#### Aim of the task:
Pictures in the records below must be left out. Return exactly the lines from the line with "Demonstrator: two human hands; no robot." to the line with "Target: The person", both included.

#### Dataset records:
=== Begin Enclosure ===
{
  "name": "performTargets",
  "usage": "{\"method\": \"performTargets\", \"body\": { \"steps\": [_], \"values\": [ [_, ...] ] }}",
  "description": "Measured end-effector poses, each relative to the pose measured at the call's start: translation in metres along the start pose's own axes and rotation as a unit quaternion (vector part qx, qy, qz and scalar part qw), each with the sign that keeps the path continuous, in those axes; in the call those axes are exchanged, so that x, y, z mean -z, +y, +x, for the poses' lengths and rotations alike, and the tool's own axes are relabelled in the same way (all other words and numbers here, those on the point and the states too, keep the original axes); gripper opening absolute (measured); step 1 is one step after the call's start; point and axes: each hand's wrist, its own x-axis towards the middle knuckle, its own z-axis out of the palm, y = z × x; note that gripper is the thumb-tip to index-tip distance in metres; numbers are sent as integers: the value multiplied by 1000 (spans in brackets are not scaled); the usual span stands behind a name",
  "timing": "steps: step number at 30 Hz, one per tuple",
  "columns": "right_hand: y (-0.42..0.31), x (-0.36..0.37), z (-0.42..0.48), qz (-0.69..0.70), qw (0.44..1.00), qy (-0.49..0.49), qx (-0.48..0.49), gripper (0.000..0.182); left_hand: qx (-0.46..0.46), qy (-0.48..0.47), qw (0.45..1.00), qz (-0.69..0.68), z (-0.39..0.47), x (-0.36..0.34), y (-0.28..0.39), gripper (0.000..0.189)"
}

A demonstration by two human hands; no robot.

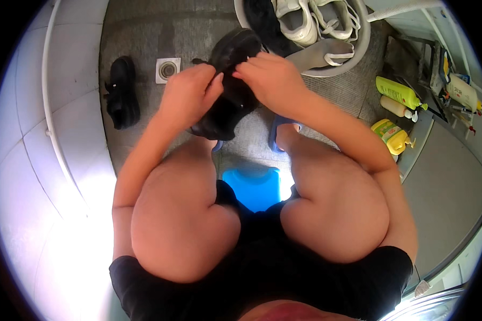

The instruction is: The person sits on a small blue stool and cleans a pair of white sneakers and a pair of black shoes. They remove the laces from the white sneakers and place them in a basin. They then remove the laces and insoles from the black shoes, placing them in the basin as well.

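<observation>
Between my knees and the basin, both hands are at a black shoe (235, 88), its toe pointing away from me. My left hand (193, 94) has its fingers curled at the shoe's left side, close to the lace area. On the other side my right hand (271, 80) pinches at the upper near the laces; what exactly lies between the fingertips is too dark to tell. A second black shoe (122, 94) lies on the tiled floor by the left wall. White sneakers (297, 24), a grey insole (321, 52) and a dark item are in a round basin (363, 44).
A square floor drain (168, 70) lies left of my hands. At right stand or lie a green bottle (399, 92), a yellow jug (391, 136) and other bottles. A blue plastic stool (253, 188) is beneath me. A white pipe (48, 92) runs along the left wall.
</observation>
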Motion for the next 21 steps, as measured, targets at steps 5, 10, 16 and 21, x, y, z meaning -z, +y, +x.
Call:
{"method": "performTargets", "body": {
  "steps": [5,10,16,21],
  "values": [
    [22,51,-27,207,952,63,-214,13,55,57,997,-2,9,-1,-7,25],
    [75,92,-69,559,755,116,-323,17,58,103,993,-26,49,-23,-22,27],
    [95,110,-57,288,863,-134,-392,35,-34,119,990,-69,66,-89,-29,22],
    [55,60,-1,-161,985,17,-51,36,-80,137,987,-23,68,-97,-26,17]
  ]
}}
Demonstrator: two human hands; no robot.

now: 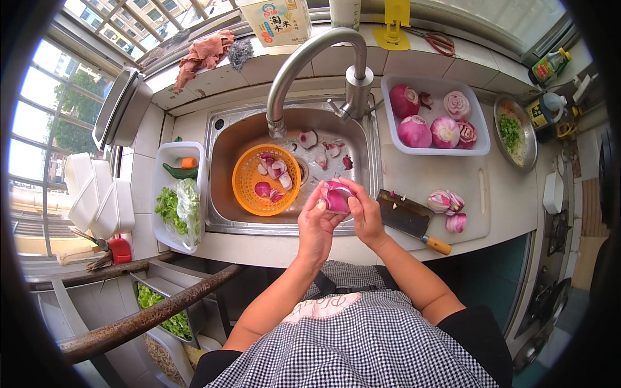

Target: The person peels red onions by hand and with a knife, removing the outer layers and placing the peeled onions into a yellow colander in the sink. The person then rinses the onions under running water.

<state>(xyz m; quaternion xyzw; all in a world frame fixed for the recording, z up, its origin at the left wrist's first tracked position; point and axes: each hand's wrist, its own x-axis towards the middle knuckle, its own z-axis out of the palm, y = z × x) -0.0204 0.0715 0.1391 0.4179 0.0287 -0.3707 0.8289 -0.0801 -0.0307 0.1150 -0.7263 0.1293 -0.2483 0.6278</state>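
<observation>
Both my left hand and my right hand grip one piece of red onion, held over the front rim of the steel sink. Left of it in the basin sits an orange plastic colander with several onion pieces inside. Loose onion skins and scraps lie on the basin floor near the drain. To the right, a cleaver with a wooden handle rests on a white cutting board. Beside its blade are cut onion pieces.
A white tub of whole red onions stands behind the board, beside a metal bowl of chopped greens. The faucet arches over the sink. At left, another white tub holds greens, a cucumber and a carrot piece. A rusty rail runs at lower left.
</observation>
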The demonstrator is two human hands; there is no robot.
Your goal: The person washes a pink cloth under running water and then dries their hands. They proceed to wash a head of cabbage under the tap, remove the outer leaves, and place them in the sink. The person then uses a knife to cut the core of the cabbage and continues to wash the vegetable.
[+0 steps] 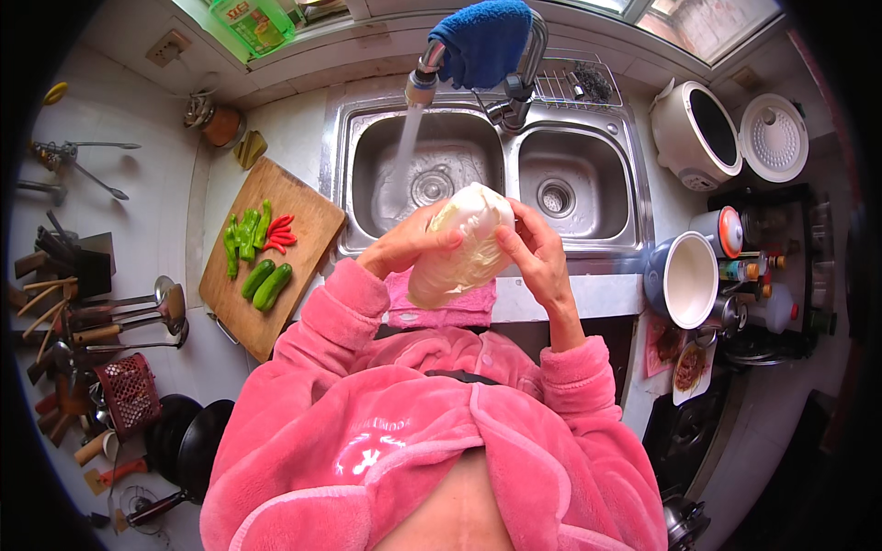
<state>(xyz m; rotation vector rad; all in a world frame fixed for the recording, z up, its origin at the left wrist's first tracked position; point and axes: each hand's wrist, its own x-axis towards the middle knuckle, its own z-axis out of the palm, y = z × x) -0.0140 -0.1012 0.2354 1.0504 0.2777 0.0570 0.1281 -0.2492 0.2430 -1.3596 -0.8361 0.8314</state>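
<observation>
A pale napa cabbage (463, 244) is held between my two hands, over the front rim of the double steel sink (513, 255). My left hand (413, 241) grips its left side, thumb across the leaves. On the other side my right hand (536, 249) has its thumb and fingers on the white stem end. Water (408, 144) runs from the faucet (421, 86) into the left basin (386, 206), behind the cabbage. A blue cloth (486, 45) drapes over the faucet's neck. Below the cabbage, a pink towel (441, 313) hangs at the counter edge.
Left of the sink, a wooden cutting board (310, 206) bears green peppers (248, 234), red chilies (280, 234) and two cucumbers (273, 286). To the right stand an open rice cooker (696, 134), a white-lined pot (691, 279) and a plate of food (691, 372). Ladles (169, 303) hang at far left.
</observation>
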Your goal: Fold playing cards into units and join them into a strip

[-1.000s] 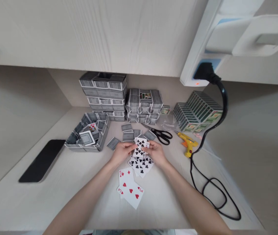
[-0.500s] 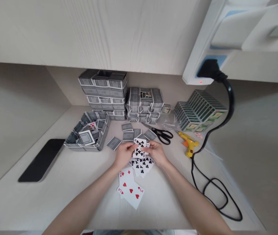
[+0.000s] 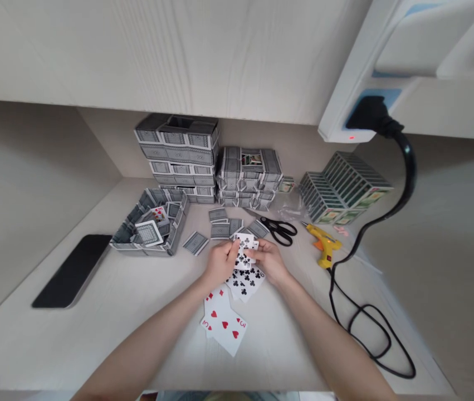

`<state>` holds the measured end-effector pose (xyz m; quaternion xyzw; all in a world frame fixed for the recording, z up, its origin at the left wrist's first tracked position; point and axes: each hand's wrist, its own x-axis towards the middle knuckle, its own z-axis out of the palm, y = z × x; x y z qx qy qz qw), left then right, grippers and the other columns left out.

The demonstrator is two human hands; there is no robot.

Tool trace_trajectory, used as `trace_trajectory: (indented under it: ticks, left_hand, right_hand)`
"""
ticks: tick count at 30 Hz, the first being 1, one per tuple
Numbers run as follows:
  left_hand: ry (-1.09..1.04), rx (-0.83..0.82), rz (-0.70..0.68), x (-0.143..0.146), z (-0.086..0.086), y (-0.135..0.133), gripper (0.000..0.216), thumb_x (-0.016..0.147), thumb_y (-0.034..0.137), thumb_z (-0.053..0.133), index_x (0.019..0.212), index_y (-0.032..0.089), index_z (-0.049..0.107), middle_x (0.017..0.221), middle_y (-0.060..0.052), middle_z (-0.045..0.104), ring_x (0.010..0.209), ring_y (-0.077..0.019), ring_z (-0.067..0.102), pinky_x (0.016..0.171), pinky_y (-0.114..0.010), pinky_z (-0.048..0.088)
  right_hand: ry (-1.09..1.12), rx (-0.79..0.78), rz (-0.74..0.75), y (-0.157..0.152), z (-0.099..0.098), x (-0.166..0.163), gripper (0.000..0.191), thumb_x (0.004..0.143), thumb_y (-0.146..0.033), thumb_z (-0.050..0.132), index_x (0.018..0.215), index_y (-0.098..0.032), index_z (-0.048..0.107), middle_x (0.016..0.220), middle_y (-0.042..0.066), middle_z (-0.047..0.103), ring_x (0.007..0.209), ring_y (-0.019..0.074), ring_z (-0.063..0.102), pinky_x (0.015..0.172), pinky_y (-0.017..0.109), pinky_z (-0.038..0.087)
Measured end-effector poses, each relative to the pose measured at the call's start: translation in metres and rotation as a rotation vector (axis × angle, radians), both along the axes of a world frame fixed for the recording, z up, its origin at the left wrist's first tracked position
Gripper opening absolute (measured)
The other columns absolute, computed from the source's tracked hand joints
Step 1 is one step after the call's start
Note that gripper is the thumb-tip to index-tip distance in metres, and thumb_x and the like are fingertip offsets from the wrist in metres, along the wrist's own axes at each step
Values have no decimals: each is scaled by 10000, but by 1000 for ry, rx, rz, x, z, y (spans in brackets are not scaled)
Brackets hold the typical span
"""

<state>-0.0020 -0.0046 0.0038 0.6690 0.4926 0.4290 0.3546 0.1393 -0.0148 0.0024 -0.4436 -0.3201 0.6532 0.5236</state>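
Both of my hands pinch a small stack of playing cards (image 3: 244, 252), a ten of clubs on top, face up. My left hand (image 3: 221, 260) is closed on its left side, thumb laid over the face. From the right, my right hand (image 3: 270, 259) grips the other edge, where a second card's corner sticks out. Just under them, fanned club cards (image 3: 245, 284) lie face up on the desk. Nearer me rests a three of hearts (image 3: 225, 329) overlapping a diamond card (image 3: 215, 301). Beyond my hands are several face-down cards (image 3: 220, 230).
A folded-card tray (image 3: 170, 245) holding loose cards stands left, beside a black phone (image 3: 72, 273). Stacked card boxes (image 3: 184, 150) line the back. Black-handled scissors (image 3: 281, 229), a yellow glue gun (image 3: 324, 245) and its black cable (image 3: 360, 306) lie right. A power strip (image 3: 345, 111) hangs above.
My left thumb has slid further over the top card, covering more of its left side. The whole view has shifted slightly. The cards on the desk lie as before.
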Motion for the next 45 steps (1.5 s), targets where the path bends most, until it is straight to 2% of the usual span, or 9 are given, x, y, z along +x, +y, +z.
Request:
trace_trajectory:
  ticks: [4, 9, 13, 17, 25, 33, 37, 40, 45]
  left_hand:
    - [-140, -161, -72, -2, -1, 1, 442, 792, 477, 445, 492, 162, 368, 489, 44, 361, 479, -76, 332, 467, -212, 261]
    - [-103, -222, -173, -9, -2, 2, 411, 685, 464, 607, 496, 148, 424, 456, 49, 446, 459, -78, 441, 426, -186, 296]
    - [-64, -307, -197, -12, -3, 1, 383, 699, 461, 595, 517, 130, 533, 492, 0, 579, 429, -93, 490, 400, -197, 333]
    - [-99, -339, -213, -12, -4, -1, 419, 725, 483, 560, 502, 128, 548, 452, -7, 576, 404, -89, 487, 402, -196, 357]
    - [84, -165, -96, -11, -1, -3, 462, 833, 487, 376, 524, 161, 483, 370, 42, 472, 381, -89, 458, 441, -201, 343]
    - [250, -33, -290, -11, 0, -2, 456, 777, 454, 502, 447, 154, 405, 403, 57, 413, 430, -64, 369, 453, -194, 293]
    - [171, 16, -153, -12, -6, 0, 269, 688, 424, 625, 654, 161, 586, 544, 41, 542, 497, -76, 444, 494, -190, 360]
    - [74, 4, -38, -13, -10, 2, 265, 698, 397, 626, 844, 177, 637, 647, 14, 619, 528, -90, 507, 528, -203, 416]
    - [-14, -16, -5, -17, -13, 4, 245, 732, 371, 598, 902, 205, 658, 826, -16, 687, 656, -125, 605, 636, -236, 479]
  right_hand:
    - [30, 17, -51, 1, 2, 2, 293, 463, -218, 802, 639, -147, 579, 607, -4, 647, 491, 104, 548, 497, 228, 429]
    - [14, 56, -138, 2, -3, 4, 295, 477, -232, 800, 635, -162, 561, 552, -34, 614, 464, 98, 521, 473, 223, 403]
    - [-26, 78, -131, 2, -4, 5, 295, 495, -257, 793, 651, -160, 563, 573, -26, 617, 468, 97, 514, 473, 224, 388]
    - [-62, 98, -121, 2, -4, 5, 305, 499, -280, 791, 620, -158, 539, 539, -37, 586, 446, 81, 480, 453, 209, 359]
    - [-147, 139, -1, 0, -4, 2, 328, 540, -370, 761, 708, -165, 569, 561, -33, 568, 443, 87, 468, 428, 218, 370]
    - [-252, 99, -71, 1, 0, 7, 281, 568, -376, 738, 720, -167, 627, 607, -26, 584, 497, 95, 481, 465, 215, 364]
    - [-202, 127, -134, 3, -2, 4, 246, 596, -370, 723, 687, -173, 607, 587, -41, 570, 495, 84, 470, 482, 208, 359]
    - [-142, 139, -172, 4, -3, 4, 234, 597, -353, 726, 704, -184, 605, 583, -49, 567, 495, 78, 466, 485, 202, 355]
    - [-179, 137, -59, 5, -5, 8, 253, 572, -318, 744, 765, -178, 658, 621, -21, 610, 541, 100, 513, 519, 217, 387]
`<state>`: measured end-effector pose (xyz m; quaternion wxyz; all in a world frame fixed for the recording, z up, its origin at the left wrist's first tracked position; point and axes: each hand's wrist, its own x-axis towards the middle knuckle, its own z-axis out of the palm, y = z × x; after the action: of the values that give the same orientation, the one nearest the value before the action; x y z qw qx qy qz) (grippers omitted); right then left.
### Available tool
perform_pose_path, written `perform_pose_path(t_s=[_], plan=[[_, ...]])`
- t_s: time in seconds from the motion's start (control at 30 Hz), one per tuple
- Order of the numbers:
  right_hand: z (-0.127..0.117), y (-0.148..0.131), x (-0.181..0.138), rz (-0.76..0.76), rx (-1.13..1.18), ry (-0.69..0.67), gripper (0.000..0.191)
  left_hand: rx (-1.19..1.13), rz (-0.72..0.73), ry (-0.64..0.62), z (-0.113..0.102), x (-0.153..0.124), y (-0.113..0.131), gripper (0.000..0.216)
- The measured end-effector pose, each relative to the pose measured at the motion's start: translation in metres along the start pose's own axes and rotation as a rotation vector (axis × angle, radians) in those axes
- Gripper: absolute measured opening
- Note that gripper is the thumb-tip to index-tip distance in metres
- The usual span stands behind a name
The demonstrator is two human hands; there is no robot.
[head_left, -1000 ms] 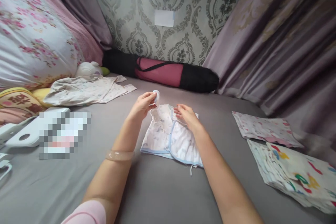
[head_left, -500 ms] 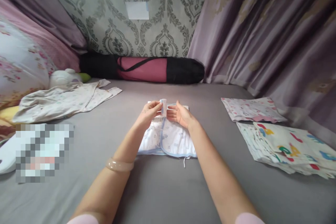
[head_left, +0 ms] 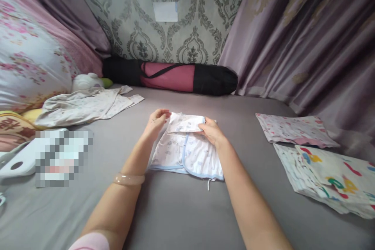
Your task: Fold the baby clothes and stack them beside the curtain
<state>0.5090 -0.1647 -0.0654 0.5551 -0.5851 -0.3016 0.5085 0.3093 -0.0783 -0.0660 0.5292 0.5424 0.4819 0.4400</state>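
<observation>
A small white baby shirt (head_left: 200,156) with blue edging and a faint print lies on the grey bed sheet, its front flaps overlapping. A sleeve is folded across its upper part, with the blue-trimmed cuff towards the right. My right hand (head_left: 211,131) is closed on that cuff, thumb on top and fingers behind the cloth. At the upper left corner of the shirt, my left hand (head_left: 159,120) has its fingers bent together at the fabric edge. A thin white tie sticks out below the hem.
Folded printed cloths (head_left: 295,129) and a colourful folded stack (head_left: 325,175) lie to the right. Further left are a spread light garment (head_left: 84,105), a white object with a hole (head_left: 26,160) and a blurred-out item. A long black and maroon bag (head_left: 168,76) lies along the wall.
The sleeve, bunched between both hands before, now lies flat across the shirt. My right hand has closed on its cuff, and my left hand has shifted left to the shirt's corner. The view has turned slightly left.
</observation>
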Motion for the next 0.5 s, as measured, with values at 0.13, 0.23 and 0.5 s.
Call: perform_pose_path(t_s=[0.13,0.23,0.5], plan=[[-0.004,-0.003,0.001,-0.016,-0.019,0.022,0.038,0.305,0.123,-0.115,0.008,0.001,-0.018,0.039],[-0.006,0.002,0.006,-0.035,-0.059,0.051,0.040,0.618,0.232,-0.220,0.011,-0.002,-0.029,0.049],[-0.017,0.024,0.027,-0.184,-0.532,0.222,0.053,1.131,0.207,-0.337,0.012,-0.012,-0.035,0.056]])
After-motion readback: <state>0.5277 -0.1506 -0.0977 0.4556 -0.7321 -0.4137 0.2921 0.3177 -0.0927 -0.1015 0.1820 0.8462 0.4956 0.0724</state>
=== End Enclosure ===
#### Response for this exercise:
Demonstrator: two human hands; no robot.

now: 

Target: The person peels red onions by hand and with a knife, removing the outer layers and placing the peeled onions into a yellow colander in the sink. The person then rinses the onions under running water.

There is nothing further in this answer.